Punjab: ‘alarming youth unemployment revealed
Punjab: ‘alarming youth unemployment revealed


The latest research conducted by Gallup Pakistan and PRIDE has unveiled concerning statistics regarding youth unemployment in Punjab, with an overall unemployment rate of 6.69%.

The survey, based on data from the Labour Force Survey 2020-21, highlights gender and regional disparities in unemployment rates.

According to the findings, the unemployment rate among females is significantly higher than that among males, standing at 8.32% and 6.06%, respectively.

Furthermore, urban residents face a relatively higher unemployment rate compared to their rural counterparts, with rates of 7.94% and 6.11% respectively.

The analysis of divisionwise youth unemployment rates in Punjab reveals significant variation, ranging from as low as 4.45% in Bahawalpur division to a staggering 17.78% in Rawalpindi division.

The distribution of unemployed youth by education level highlights that those with a ‘matric but below Intermediate’ education constitute the highest proportion of unemployed youth at 20.01%.

On the other hand, youth with ‘less than one year of education’ represent the lowest share of unemployed youth at 0.39%.

An alarming finding from the research indicates that approximately 23.52% of unemployed female youth in Punjab hold a Master’s degree, a share over seven times higher than that of unemployed males with the same level of education, which stands at around 3%.

The study also reveals the population distribution in different divisions of Punjab, with Lahore division having the highest population of 20.7 million and Sahiwal division the lowest at 7.9 million.

Gujranwala division boasts the highest rural population of 10.9 million, while the Lahore division has the highest urban population of 14.4 million in the province.

The youth population of Punjab alone is equivalent to the entire population size of Canada.

Gallup Pakistan Executive Director, Bilal Gilani expressed concern over the higher unemployment rates among educated youth compared to their less educated counterparts.

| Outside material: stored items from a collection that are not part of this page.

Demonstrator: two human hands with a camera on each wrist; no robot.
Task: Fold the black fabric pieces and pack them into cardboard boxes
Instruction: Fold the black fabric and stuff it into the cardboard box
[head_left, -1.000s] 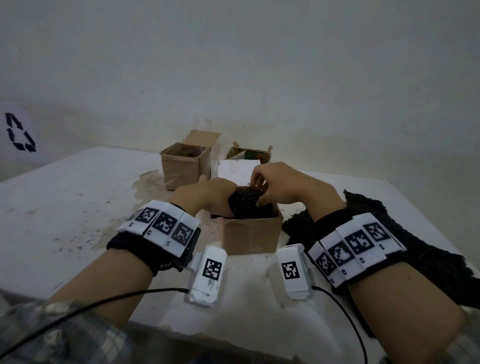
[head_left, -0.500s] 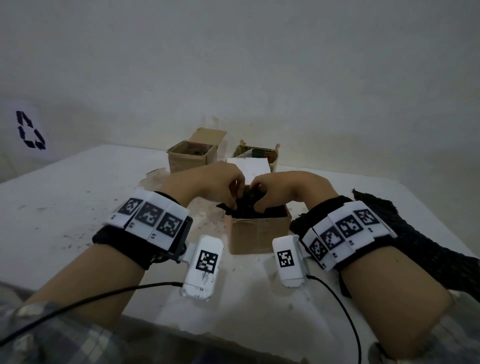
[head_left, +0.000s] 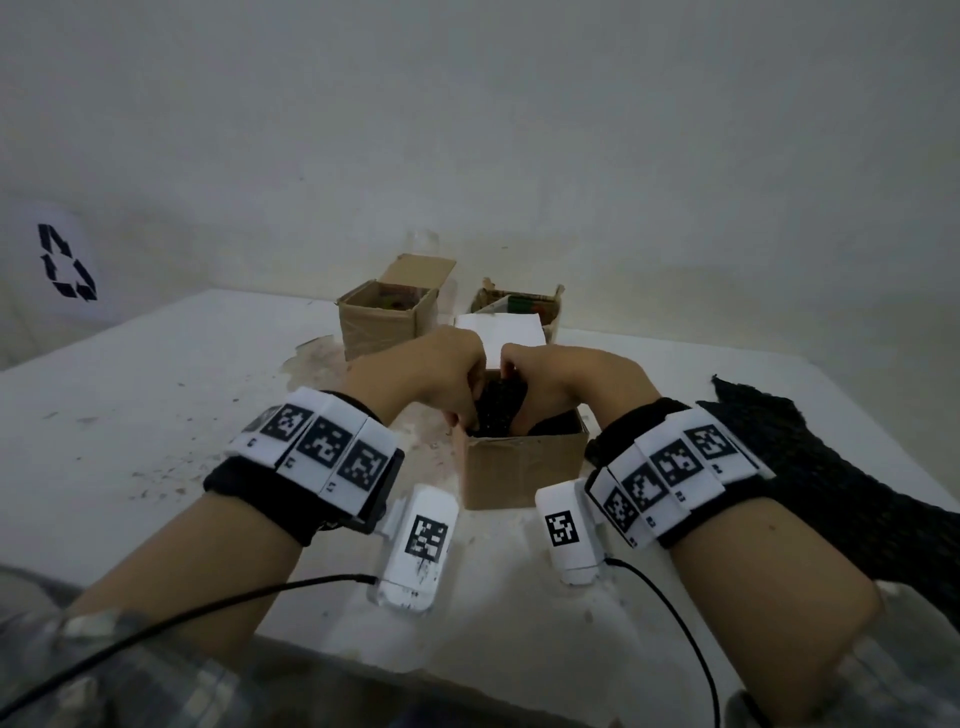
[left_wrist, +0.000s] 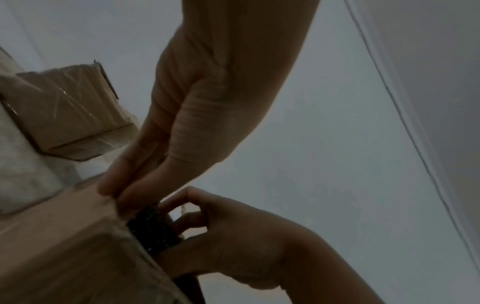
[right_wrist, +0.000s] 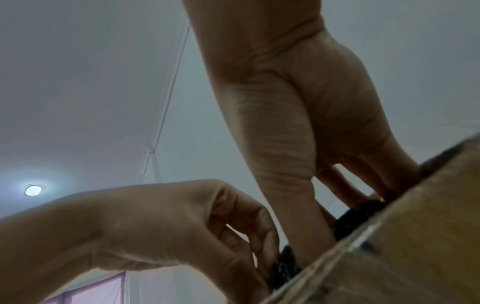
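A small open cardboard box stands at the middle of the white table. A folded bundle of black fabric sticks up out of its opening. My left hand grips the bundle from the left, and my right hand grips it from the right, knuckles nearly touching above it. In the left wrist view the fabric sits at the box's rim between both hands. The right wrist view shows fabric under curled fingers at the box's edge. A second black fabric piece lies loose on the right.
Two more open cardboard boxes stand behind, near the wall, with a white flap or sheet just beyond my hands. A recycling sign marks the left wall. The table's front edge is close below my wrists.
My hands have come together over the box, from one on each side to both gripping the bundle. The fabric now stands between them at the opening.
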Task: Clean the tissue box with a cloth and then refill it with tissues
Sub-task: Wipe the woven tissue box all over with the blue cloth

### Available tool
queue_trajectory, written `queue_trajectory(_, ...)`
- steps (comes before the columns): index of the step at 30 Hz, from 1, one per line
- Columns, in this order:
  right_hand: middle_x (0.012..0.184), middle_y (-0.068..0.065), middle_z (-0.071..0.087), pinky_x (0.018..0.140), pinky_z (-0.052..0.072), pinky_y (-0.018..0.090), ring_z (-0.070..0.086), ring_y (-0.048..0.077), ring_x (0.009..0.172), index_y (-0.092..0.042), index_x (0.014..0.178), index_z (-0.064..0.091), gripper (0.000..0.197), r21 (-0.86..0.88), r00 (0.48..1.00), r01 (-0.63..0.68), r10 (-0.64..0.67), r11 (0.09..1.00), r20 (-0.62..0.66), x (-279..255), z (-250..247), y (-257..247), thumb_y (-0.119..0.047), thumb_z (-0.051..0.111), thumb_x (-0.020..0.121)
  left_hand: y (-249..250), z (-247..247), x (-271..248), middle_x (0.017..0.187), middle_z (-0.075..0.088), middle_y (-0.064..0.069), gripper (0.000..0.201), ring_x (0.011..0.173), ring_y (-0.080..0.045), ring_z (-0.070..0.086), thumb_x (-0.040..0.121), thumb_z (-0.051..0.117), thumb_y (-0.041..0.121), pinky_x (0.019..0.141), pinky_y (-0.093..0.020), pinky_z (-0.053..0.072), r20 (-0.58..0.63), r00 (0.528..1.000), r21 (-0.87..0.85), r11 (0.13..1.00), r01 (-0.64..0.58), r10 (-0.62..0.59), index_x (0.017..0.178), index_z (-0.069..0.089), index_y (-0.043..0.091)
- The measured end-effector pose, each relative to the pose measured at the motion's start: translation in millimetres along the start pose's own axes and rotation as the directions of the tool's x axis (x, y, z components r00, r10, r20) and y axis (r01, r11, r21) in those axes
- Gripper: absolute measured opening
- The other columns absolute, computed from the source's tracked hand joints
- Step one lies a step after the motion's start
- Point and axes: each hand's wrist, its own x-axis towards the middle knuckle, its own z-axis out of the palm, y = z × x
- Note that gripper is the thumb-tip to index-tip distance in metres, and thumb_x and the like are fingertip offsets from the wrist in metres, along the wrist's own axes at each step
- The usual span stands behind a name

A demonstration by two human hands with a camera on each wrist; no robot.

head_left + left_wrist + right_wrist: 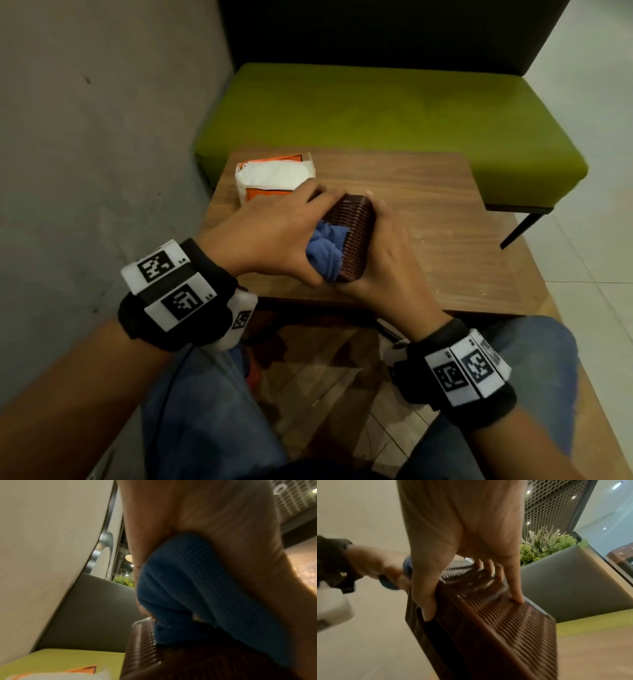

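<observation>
A dark brown ribbed tissue box (352, 236) is held tilted on its side over the wooden table (445, 233). My right hand (380, 260) grips it from the right, thumb on the near edge and fingers across its ribbed face (479, 615). My left hand (270, 236) holds a bunched blue cloth (323, 251) and presses it against the box's left side; in the left wrist view the cloth (188, 588) fills the palm above the box (142, 655). An orange and white pack of tissues (274, 178), open on top, lies at the table's far left.
A green cushioned bench (394, 113) with a dark backrest stands behind the table. A grey wall (96, 137) runs along the left. My knees in blue jeans (205, 411) sit below the table's near edge. A planter with green foliage (546, 545) shows behind the bench.
</observation>
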Motion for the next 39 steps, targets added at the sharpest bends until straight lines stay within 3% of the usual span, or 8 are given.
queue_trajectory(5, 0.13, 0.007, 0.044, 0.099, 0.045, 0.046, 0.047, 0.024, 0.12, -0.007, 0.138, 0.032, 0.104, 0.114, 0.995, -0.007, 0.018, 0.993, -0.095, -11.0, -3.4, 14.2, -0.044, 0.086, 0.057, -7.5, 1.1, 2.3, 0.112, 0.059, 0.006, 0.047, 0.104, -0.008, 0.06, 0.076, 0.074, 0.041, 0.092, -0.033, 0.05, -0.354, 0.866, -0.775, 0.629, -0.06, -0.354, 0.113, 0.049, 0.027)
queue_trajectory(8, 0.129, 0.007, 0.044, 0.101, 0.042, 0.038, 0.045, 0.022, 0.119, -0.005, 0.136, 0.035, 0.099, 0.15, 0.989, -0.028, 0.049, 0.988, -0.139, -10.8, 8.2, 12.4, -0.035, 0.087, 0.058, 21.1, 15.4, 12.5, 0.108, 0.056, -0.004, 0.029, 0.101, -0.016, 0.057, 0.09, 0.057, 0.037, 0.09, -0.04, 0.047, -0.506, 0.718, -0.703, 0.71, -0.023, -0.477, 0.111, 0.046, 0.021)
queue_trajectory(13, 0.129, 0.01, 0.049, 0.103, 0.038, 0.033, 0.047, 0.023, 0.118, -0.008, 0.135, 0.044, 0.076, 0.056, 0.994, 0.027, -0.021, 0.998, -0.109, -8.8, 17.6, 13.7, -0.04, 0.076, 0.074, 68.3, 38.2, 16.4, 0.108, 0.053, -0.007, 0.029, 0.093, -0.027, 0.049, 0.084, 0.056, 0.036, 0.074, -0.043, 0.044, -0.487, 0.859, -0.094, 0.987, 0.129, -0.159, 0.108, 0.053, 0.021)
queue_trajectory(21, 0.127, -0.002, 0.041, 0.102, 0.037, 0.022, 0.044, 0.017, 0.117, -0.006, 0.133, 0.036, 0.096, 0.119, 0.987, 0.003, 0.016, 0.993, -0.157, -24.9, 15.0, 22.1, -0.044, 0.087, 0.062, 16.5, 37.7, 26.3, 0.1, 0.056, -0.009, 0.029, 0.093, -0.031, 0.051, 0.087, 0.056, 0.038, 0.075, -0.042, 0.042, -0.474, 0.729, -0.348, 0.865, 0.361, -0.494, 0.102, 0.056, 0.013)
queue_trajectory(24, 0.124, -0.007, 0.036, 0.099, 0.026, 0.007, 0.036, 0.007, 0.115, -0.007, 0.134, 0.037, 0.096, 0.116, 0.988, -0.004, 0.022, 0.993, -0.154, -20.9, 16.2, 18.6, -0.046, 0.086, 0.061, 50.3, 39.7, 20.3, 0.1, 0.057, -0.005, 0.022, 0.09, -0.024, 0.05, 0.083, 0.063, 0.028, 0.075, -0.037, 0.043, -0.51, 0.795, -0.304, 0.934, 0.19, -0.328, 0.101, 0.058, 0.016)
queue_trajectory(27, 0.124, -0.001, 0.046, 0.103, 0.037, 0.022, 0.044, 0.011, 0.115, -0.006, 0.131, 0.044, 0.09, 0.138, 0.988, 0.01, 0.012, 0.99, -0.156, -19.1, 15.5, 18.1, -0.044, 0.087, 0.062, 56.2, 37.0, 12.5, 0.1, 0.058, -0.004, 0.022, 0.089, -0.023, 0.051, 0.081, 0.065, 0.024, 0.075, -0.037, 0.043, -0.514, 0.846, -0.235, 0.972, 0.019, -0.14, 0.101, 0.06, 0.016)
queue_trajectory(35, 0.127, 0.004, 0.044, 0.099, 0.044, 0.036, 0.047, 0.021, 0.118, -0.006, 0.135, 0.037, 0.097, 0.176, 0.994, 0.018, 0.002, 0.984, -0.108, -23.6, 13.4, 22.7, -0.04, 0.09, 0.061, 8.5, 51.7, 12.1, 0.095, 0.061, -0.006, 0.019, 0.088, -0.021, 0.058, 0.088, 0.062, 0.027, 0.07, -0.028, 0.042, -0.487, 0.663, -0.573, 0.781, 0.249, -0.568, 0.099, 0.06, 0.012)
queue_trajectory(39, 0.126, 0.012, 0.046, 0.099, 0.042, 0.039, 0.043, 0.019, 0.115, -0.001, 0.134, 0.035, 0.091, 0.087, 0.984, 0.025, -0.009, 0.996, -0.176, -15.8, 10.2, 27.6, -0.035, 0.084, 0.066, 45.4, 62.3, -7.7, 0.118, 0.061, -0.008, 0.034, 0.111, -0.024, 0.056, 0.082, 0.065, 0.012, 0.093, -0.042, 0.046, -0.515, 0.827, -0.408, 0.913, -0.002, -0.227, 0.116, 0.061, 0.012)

He emphasised the need for education to deliver tangible outcomes to prevent potential dropouts and address the challenges posed by a large pool of unemployed urban youth.

PRIDE CEO, Dr Lubna Shahnaz, highlighted the importance of disaggregated statistics at the divisional level to gain a deeper understanding of the labour market dynamics in different regions.

She emphasised that such data would facilitate the development of targeted policies and programs at the grassroots level.

The collaboration between Gallup Pakistan and PRIDE aims to analyse and disseminate policy-relevant economic and social data to contribute to informed decision-making processes in Pakistan.

The ongoing series of reports focuses on the Labour Force Survey 2020-21, a comprehensive survey conducted by the Pakistan Bureau of Statistics covering nearly 100,000 households.